Esta ambientação é tão vasta e cheia de particularidades, que já vi muitos a descreverem como um cenário de terror, e de fato algumas aventuras se valem bastante do macabro e do sinistro. Porém, todo esse horror se vale justamente do contraste com o que há de mais colorido no cenário, existe o que vale a pena proteger e ideias que valem a pena defender, assim nunca se perde no “grimdark apático” que vejo em outros mundos.
Deuses
Seguindo a tradição de um d20 clássico de fantasia, a ambientação apresenta panteões de divindades, que objetivamente compartilham poderes e bençãos a seus seguidores. Essas divindades são tão diversas quanto o mundo que regem. Naturalmente, cada região ou recorte do cenário possui seu próprio panteão, com deuses diferentes, ou versões específicas de divindades mais gerais.
O texto é mais cuidadoso com termos que implicariam que um panteão seria objetivamente “melhor” ou “mais verdadeiro” que outro, e até oferece várias histórias de criação diferentes. O poder dos deuses não é diretamente atrelado ao seu número de seguidores ou mesmo o seu fervor. Deuses poderosíssimos atuam sem quase nenhum seguidor, enquanto divindades mais novas e menos experientes contam com legiões ao seu lado. Algumas divindades demonstram até ressentimento daqueles que os adoram.
É notável o quanto os autores não se acanharam em atrelar seus próprios valores nas divindades boas do cenário, o que eu pessoalmente julgo como positivo e honesto, considerando todos os recortes entre aqueles que trabalham no texto. Assim vemos subversões de muitas expectativas conservadoras. Vemos divindades benignas em defesa de positividade sexual, trabalhadoras sexuais, estruturas familiares que fogem do padrão nuclear, formas de relacionamentos diferentes da monogamia, todo tipo de recorte de identidade de gênero e de outras expressões de diversidade humana que infelizmente ainda são estigmatizadas em nossa sociedade.
Conclusão
É realmente muito catártico dar uma nerdada boa sobre as coisas que gostamos sem julgamento (acredite, não vou compartilhar esse texto no Twitter). É, claro, o cenário não é perfeito e ainda tem muito a melhorar.
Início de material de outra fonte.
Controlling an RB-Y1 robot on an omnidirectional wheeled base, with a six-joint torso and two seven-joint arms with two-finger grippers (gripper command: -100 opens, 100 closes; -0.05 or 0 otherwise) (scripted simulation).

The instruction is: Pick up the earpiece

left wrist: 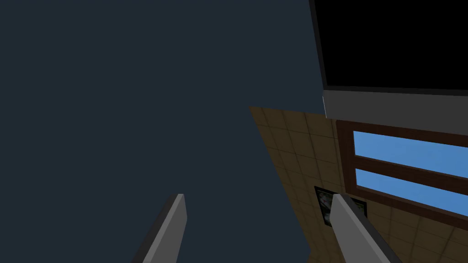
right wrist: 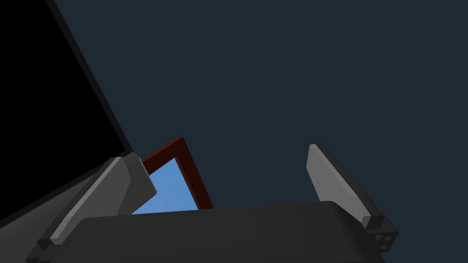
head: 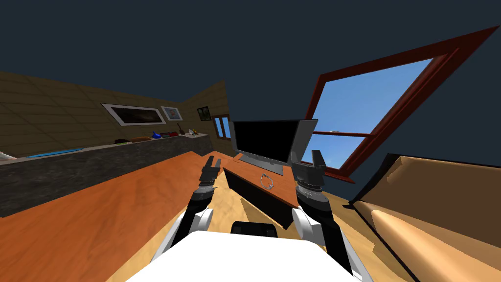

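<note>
Nearest me, both arms are up with the hands aimed up and forward: the left gripper [head: 213,163] hangs before the desk's left front corner and the right gripper [head: 306,159] over its right end, each one open and empty. Between them, and lower than both, the desk [head: 281,192] carries the earpiece [head: 266,181]. It is a small grey loop lying flat about midway along the top, nearer the front edge than the back, just ahead of the foot of the black screen [head: 264,139]. It looks a little longer front to back than across, though that is hard to tell. I judge the right hand the nearer, so the coming move is to tip it down and bring it inward to its left. The head view places the earpiece on the desk; the wrist views give the parted fingers [left wrist: 176,228] of the left hand and those of the right [right wrist: 329,173], with the screen's edge beyond them
</note>
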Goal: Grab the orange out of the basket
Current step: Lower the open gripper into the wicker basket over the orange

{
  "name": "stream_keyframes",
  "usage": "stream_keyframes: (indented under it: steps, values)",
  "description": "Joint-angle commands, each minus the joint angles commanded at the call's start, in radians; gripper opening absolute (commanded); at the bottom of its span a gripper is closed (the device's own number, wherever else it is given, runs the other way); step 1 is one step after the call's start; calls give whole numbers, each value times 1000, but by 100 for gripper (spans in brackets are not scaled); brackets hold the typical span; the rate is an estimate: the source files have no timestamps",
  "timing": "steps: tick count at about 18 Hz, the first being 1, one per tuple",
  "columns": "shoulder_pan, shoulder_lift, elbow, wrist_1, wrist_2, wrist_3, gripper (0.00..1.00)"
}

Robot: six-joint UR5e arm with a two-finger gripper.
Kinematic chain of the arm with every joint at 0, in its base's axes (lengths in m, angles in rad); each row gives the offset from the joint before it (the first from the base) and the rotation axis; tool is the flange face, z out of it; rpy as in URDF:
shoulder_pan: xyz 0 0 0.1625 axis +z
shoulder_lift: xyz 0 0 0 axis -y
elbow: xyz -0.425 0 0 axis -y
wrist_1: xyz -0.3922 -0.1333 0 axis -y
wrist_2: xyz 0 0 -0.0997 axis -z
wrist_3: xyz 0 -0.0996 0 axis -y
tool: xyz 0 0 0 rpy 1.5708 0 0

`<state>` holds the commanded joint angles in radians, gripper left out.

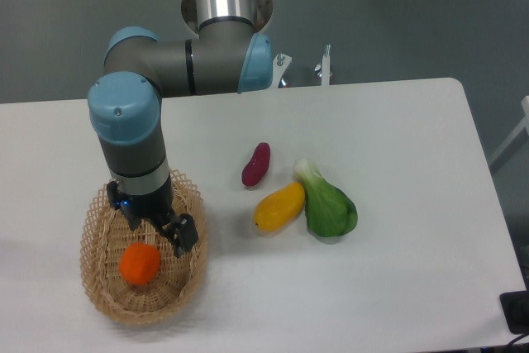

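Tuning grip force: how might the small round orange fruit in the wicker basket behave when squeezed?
The small round orange fruit looks smooth, so it may slip. Being round, it could roll across the woven wicker basket if the gripper nudges it.

The UR5e arm (165,64) reaches from its silver upright column out through a grey elbow with blue caps, its wrist pointing straight down, and the black two-finger gripper (161,233) hangs low beneath it, one finger (183,235) plain to see, the gap between the fingers not clear.
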<state>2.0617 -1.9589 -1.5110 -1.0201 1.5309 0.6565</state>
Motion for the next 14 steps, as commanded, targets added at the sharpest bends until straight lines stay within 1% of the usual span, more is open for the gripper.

Toda a comunidade se lembra de quando lançaram uma aventura sobre brincar de policial no pior momento possível, entre outros eventos desagradáveis. Fico feliz de me encontrar rodeada de pessoas que compartilham desse mesmo gosto sem abandonar uma visão crítica dele. Mas, novamente, aqui não é o Twitter e eu não preciso pedir desculpas por gostar de algo imperfeito.
Não estou aqui pra puxar saco da Paizo ou da New Order e implorar pra trabalhar de graça pra qualquer um que seja. O entusiasmo sincero por esse mundo imaginário é realmente uma das minhas maiores paixões ultimamente, e espero poder continuar acompanhando e explorando esse mundo fantástico com meus amigos que consegui nesse caminho.